Task instructions: In the material below, find each line with the string "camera" and copy it.

━━━

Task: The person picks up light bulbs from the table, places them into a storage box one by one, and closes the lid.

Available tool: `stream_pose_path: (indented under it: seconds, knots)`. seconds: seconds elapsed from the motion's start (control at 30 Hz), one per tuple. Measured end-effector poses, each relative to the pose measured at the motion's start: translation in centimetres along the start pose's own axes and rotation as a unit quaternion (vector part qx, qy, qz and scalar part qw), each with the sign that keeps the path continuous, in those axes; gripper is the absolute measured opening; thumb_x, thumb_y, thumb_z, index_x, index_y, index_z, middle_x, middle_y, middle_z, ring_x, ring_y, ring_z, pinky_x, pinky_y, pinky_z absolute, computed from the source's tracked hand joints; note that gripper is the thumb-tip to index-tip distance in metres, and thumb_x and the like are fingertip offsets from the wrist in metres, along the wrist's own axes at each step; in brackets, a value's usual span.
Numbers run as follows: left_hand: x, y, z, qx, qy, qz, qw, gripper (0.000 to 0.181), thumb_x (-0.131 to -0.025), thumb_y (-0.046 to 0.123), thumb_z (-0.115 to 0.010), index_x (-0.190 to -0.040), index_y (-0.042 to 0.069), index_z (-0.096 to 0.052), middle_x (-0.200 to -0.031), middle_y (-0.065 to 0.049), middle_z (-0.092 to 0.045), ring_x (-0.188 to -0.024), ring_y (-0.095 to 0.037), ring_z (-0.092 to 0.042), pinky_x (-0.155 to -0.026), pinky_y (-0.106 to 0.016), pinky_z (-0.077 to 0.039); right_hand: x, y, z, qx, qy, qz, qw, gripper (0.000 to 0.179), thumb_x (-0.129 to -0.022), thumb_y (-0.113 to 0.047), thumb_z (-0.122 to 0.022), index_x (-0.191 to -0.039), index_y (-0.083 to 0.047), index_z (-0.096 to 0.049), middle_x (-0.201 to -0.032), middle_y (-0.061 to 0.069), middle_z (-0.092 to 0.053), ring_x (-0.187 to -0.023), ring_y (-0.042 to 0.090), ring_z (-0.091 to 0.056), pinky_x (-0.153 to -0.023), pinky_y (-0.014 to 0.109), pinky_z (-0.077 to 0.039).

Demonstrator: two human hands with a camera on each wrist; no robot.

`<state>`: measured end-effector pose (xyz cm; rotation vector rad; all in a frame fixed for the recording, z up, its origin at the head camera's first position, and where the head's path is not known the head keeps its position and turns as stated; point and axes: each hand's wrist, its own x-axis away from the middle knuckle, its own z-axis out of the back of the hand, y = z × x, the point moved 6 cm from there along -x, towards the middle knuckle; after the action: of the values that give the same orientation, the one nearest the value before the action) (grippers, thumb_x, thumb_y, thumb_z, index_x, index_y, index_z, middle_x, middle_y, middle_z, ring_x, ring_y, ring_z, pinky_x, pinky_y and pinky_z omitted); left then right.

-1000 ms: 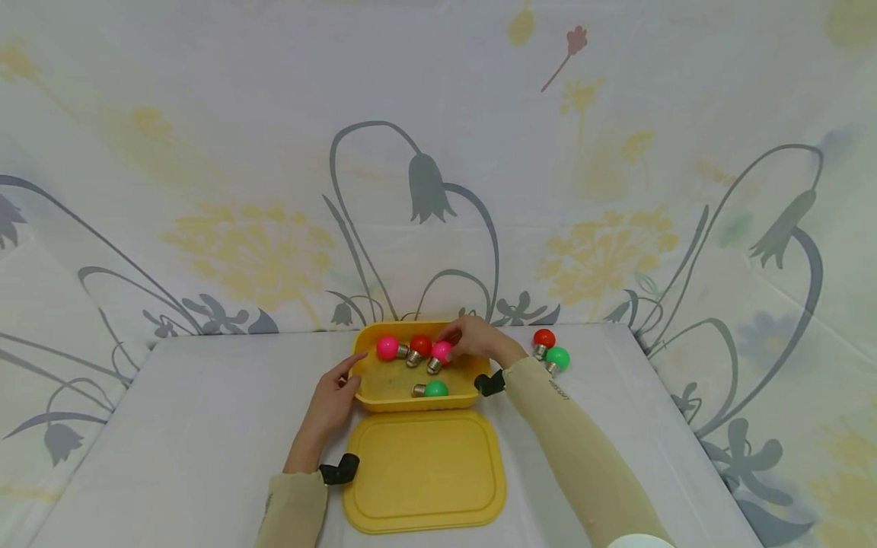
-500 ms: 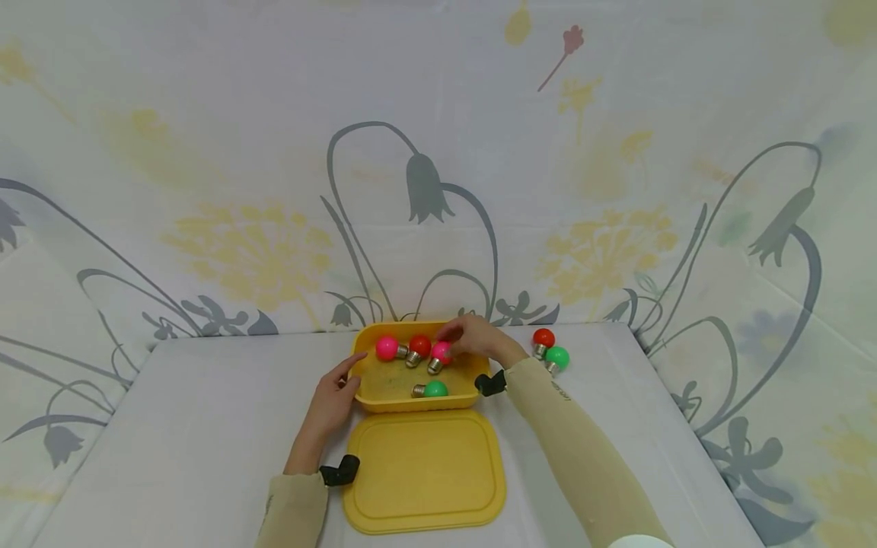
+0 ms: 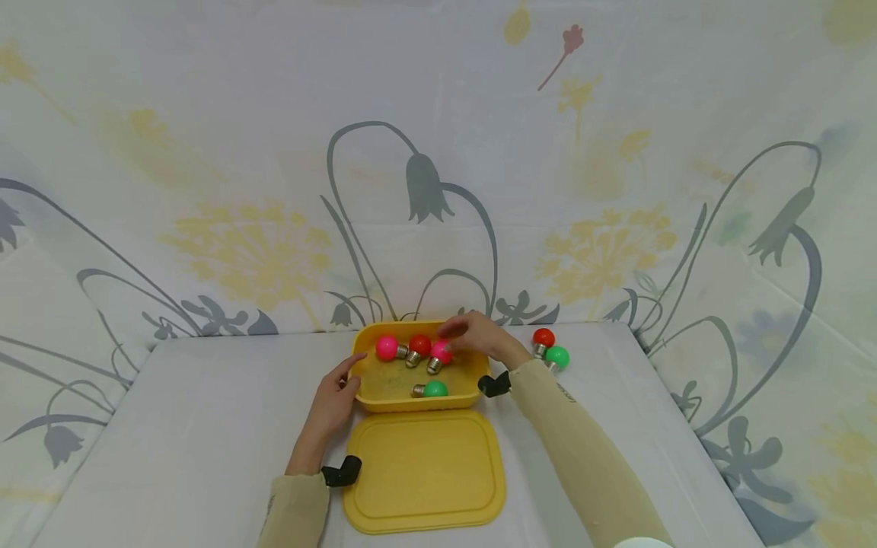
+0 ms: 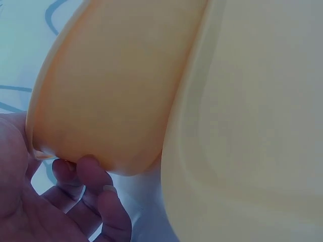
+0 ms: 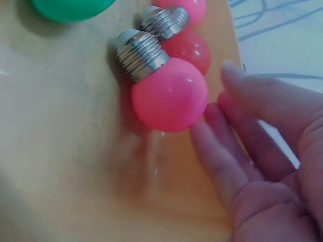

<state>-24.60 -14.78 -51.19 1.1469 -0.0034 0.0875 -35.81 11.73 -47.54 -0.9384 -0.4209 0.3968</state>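
Note:
A yellow plastic box (image 3: 390, 379) holds several small light bulbs with metal screw bases. Along its back lie a pink bulb (image 3: 387, 348), a red bulb (image 3: 419, 345) and a second pink bulb (image 3: 441, 352); a green bulb (image 3: 435, 389) lies near the front wall. My left hand (image 3: 332, 399) holds the box's left end, fingers bent against its wall (image 4: 108, 96). Over the box's right side, my right hand (image 3: 482, 335) is beside the second pink bulb (image 5: 171, 96). Its thumb stands apart from that bulb, and a fingertip is at or touching the glass.
A yellow lid (image 3: 425, 472) lies flat in front of the box. On the table to the right, another red bulb (image 3: 544, 338) and another green bulb (image 3: 558, 358) lie together. A flower-printed cloth (image 3: 603, 190) rises behind the table.
My right hand has loosened from the second pink bulb and shifted slightly up and right. That bulb stays in place beside the red one. My left hand keeps its position.

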Motion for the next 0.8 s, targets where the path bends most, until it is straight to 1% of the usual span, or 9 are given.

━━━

Answer for this exercise:
Demonstrator: two human hands with a camera on each wrist; no robot.
`<state>`: measured end-effector pose (xyz cm; rotation vector rad; all in a frame fixed for the recording, z up, its origin at the head camera's first position, and where the head's path is not known the head keeps its position and turns as stated; point and axes: each hand's wrist, its own x-axis away from the middle knuckle, its own z-axis out of the back of the hand, y = z × x, the point moved 6 cm from there along -x, towards the middle knuckle; after the action: of the values that give the same orientation, the one nearest the value before the action) (grippers, thumb_x, thumb_y, thumb_z, index_x, index_y, index_z, middle_x, middle_y, middle_z, ring_x, ring_y, ring_z, pinky_x, pinky_y and pinky_z omitted); left then right.

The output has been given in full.